Last updated: 29 August 2014

Contamination and Impact

Mines

In 2007, the Kingdom of Bhutan reported that it had laid a total of 103 antipersonnel mines in two locations on its side of the Manas Wildlife Sanctuary, which straddles the border with India. These included 62 antipersonnel mines laid on tracks that Bhutan said led to an insurgent camp in the Gorbakunda area, and 41 antipersonnel mines laid on tracks that it stated led to camps of Indian insurgents in Nganglam sub-district.[1] Bhutan reported it had cleared all mined areas in May 2013 and formally declared completion of its Article 5 clearance obligations at the Thirteenth Meeting of States Parties to the Mine Ban Treaty on 4 December 2013.[2]

Cluster munition remnants

Bhutan is not believed to be contaminated with cluster munition remnants.

Mine Action Program

There was no formal mine action program in Bhutan. Clearance was conducted by the army.[3]

Land Release

From 2005–2012, Bhutan cleared 35,390m2 of contaminated area in three locations, finding 318 antipersonnel mines and five antivehicle mines.[4] In 2013, Bhutan cleared the last of its mined areas, located in Gorbakunda, destroying 62 mines in the process.[5]

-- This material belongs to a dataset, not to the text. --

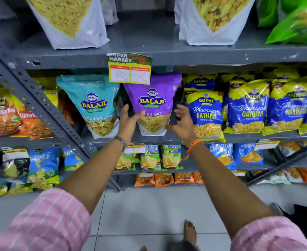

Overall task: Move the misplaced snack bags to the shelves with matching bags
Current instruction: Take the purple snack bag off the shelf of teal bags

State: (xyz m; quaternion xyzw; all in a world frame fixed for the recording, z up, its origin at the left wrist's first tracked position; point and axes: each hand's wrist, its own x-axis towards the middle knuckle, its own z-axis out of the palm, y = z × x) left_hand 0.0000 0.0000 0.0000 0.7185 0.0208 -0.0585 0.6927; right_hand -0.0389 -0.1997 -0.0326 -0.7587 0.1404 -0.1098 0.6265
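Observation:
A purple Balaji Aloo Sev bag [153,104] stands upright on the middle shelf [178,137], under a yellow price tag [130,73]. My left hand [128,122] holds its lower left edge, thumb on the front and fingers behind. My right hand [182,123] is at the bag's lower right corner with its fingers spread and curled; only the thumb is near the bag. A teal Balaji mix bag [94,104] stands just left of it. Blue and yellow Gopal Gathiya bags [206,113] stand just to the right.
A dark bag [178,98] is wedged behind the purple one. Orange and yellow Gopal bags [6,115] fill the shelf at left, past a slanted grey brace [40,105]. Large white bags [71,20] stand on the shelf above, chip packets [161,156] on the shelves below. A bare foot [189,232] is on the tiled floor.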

Mined areas cleared in Bhutan: 2005–2013

Location

Size of area (m2)

Antipersonnel mines

Antivehicle mines

Year Cleared

Manas

30,000

215

0

2005

Gorbakunda

4,030

62

0

2010

Nganglam

1,360

41

5

2013

Total

35,390

318

5

 

Article 5 Compliance

Under Article 5 of the Mine Ban Treaty, Bhutan is required to destroy all antipersonnel mines in mined areas under its jurisdiction or control as soon as possible, but not later than 1 February 2016.

At the Mine Ban Treaty Standing Committee on Mine Clearance on 27 May 2013, Bhutan reported it had cleared all mined areas.[6] On 4 December 2013 at the Thirteenth Meeting of States Parties to the Mine Ban Treaty, Bhutan subsequently made an official declaration of completion of its Article 5 obligations,  more than two years ahead of schedule. [7]

 



[1] Mine Ban Treaty Article 7 Report, Form C, 29 May 2007.

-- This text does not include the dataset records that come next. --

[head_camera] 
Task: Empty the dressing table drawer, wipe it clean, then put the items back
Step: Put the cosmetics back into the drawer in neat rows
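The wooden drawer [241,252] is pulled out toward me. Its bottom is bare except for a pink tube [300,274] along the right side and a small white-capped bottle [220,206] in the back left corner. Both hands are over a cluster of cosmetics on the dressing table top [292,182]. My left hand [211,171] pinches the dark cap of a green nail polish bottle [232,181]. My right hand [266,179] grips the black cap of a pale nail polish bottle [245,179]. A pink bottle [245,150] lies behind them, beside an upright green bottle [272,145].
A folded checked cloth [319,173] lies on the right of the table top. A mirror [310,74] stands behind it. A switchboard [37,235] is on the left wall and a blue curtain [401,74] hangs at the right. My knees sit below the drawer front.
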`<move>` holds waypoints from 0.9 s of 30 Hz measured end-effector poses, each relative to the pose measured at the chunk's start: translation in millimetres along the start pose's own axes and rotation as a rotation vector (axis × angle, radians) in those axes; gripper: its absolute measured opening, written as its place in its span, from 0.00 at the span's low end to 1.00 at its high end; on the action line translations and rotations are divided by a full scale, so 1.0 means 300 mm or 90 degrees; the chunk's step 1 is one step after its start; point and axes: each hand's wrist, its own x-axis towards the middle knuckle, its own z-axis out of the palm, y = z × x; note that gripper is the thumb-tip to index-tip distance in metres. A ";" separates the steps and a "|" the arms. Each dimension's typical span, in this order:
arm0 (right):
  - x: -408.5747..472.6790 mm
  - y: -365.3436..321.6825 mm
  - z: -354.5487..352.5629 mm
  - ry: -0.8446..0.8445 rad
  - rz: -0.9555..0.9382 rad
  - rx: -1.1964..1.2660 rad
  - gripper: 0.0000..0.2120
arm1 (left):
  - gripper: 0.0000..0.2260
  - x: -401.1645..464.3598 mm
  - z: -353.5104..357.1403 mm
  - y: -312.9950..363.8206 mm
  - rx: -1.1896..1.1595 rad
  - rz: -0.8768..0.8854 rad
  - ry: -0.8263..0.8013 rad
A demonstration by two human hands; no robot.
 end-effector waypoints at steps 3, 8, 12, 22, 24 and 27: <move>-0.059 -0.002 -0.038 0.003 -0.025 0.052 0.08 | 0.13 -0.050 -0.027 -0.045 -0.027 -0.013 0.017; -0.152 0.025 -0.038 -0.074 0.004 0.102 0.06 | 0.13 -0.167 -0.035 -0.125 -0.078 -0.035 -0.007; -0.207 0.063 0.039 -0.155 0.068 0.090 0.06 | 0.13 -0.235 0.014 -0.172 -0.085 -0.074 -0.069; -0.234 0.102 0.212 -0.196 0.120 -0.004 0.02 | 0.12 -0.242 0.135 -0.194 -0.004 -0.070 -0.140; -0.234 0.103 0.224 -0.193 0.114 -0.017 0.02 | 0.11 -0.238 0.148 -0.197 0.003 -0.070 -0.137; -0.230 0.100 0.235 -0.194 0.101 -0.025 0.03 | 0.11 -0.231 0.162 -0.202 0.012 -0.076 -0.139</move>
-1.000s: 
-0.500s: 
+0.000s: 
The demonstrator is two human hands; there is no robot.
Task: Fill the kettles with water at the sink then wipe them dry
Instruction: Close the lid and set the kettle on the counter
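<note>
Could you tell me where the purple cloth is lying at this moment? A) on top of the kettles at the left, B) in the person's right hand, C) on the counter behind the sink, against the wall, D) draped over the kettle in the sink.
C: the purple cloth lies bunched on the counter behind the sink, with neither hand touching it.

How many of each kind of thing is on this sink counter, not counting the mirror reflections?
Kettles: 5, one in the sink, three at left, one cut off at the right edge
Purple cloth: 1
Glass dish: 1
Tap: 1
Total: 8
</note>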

[2] Statement of Bhutan, Thirteenth Meeting of States Parties to the Mine Ban Treaty, 4 December 2013.

[3] Ibid.

[4] Ibid.

[5] Statement of Bhutan, Thirteenth Meeting of States Parties to the Mine Ban Treaty, 4 December 2013.

[6] Statement of Bhutan, Mine Ban Treaty Standing Committee on Mine Clearance, Geneva, 27 May 2013.

[7] Statement of Bhutan, Thirteenth Meeting of States Parties to the Mine Ban Treaty, 4 December 2013.